They love their prospect lists at ESPN, the home of such scouting gurus as Mel Kiper Jr., Keith Law and ... Seth Markman. Seth Markman? He's the senior coordinating producer who oversees the network's NFL studio coverage, and his list runs 35 deep, a mix of perennial Pro Bowlers (Tony Gonzalez, Ray Lewis, Peyton Manning), reliable veterans (David Diehl, London Fletcher) and coaches not exactly on the hot seat (Jim and John Harbaugh, Mike Tomlin). "I keep a list in my computer titled NFL ANALYSTS ON MY RADAR," says Markman. "I'm always updating it."
Every network with an NFL contract has a similar list of players and coaches who would make good broadcasters. Last week SI interviewed executives at CBS, ESPN, Fox, NBC and The NFL Network to find out who was on their watch lists. Manning and Lewis were, unsurprisingly, high on most charts, but the person that drew the most raves was Tomlin, the Steelers' coach. "My Number 1 guy by a landslide," says NBC Sunday Night Football producer Fred Gaudelli. "He has an ability to phrase things in a way you have never heard before. He's also got a great personality."
"Tomlin would be a terrific game or studio analyst," adds CBS Sports chairman Sean McManus, "but I don't imagine he's anywhere close to hanging it up."
Along with several of the names above, NFL Network executive producer Eric Weinberger cites three defensive backs (Champ Bailey, Ed Reed and Charles Woodson) who have great broadcasting potential. "Charles can dissect any form of the game, and he's unafraid to say anything," Weinberger says of the Packers defensive back, who was part of the NFL Network's coverage of Super Bowl XLVI. "And we think defense is underserved on all shows."
December 3, 2012
Fox Sports Media group executive producer John Entz is eyeing Cardinals wideout Larry Fitzgerald, Cowboys quarterback Tony Romo and Jets coach Rex Ryan, among others. "We really like Romo," says Entz. "He's smart, a good interview and lights up the camera."

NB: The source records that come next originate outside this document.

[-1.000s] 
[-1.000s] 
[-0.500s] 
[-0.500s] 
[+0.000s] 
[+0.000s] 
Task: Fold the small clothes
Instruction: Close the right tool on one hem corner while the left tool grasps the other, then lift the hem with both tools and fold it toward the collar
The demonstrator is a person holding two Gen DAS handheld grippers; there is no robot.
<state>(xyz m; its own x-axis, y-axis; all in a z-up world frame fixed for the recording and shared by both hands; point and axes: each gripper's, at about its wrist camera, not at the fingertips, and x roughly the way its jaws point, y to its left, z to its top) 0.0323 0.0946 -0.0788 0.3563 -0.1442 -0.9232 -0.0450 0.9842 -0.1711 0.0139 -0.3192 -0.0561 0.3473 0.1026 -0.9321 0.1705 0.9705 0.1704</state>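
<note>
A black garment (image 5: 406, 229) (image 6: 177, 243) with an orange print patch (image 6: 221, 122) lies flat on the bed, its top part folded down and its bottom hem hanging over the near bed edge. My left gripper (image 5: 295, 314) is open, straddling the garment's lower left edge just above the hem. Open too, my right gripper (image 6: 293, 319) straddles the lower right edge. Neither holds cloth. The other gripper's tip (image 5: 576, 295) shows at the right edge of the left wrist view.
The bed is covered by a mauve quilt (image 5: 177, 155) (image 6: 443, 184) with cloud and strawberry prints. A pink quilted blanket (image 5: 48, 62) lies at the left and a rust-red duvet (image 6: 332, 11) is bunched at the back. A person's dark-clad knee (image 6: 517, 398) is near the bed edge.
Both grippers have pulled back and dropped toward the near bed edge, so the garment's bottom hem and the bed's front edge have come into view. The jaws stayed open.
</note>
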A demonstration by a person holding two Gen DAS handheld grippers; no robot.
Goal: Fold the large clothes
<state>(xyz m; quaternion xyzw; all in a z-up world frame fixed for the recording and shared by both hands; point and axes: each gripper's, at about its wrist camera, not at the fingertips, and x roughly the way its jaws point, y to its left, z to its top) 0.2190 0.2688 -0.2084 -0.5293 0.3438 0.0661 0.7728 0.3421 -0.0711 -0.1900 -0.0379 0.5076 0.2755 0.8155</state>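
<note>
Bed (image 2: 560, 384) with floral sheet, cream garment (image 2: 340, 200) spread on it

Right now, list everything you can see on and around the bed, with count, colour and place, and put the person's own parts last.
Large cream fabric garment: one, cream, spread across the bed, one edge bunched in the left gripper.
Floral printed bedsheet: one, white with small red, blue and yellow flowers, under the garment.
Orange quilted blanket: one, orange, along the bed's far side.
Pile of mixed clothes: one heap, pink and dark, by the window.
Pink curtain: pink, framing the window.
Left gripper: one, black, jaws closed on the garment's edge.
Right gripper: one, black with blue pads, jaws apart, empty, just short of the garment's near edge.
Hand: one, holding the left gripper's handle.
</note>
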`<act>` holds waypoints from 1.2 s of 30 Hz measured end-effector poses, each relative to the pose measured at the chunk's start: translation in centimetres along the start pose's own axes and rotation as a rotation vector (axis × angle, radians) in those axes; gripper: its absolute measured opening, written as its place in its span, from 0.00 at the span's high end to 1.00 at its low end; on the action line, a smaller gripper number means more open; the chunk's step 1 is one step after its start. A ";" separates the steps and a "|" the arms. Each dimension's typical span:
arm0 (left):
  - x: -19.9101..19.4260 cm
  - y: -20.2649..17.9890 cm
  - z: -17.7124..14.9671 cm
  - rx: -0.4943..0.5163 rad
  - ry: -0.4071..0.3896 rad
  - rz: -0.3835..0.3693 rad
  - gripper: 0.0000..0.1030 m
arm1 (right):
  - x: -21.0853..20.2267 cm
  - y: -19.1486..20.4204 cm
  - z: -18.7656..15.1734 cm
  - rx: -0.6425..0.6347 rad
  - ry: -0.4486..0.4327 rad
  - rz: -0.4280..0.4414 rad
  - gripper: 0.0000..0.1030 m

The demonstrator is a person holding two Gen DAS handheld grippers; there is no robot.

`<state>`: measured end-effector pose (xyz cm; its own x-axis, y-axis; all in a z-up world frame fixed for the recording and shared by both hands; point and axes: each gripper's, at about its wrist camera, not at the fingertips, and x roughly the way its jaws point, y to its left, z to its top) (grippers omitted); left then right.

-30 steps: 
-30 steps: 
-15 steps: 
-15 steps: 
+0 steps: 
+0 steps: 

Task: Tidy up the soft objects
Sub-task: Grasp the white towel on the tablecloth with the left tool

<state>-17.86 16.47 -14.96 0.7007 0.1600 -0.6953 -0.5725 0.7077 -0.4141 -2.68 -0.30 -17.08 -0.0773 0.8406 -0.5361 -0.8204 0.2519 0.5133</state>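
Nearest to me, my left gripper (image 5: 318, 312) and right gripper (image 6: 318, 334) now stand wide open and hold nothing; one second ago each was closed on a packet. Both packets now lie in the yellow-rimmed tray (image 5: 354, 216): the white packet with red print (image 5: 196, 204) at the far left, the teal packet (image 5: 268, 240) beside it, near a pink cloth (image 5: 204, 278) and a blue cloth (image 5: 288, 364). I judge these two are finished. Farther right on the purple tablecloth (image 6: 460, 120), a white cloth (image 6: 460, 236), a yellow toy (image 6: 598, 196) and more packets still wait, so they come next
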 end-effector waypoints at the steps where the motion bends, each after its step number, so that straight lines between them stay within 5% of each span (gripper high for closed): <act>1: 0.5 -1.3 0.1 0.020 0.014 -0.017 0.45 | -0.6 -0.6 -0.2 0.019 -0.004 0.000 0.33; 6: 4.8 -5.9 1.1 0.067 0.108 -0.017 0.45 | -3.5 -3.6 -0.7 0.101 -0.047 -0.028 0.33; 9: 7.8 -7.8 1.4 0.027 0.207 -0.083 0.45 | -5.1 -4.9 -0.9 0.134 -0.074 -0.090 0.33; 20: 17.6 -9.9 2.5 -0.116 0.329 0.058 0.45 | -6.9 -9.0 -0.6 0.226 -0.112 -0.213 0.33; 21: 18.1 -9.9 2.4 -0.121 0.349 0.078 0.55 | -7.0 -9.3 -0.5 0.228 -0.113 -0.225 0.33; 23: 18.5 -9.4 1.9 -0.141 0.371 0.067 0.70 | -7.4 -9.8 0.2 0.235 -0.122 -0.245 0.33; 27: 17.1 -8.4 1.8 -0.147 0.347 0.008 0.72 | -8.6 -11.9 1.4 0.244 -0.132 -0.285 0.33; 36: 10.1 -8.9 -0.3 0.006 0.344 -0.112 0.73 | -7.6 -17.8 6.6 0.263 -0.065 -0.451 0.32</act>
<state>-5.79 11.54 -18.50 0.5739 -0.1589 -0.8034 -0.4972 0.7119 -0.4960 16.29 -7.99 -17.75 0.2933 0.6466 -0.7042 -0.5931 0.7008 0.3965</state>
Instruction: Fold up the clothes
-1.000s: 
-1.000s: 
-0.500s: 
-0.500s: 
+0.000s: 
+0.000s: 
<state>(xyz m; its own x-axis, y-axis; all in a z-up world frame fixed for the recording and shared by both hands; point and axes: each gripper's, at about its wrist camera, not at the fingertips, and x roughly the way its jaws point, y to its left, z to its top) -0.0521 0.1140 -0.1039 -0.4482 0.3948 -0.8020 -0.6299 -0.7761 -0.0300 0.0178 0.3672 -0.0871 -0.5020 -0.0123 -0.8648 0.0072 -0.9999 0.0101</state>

While coaches and QBs have a built-in advantage with networks, given their name recognition, even sure things on paper can fail when the on air sign comes on. Joe Montana, who bombed as an NBC studio analyst, is the most famous example. "Until someone is in front of a camera for an extended period of time," says McManus, "it's almost impossible for us to figure out who is going to be good."